■ Work required
Which of the lines in the data mention the string "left"? List them all.

■ Dataset content
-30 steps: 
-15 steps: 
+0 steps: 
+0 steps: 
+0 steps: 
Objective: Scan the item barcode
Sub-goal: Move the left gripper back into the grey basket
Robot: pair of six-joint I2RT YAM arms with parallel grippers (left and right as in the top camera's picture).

■ Reply
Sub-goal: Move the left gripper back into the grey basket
Robot: pair of six-joint I2RT YAM arms with parallel grippers (left and right as in the top camera's picture).

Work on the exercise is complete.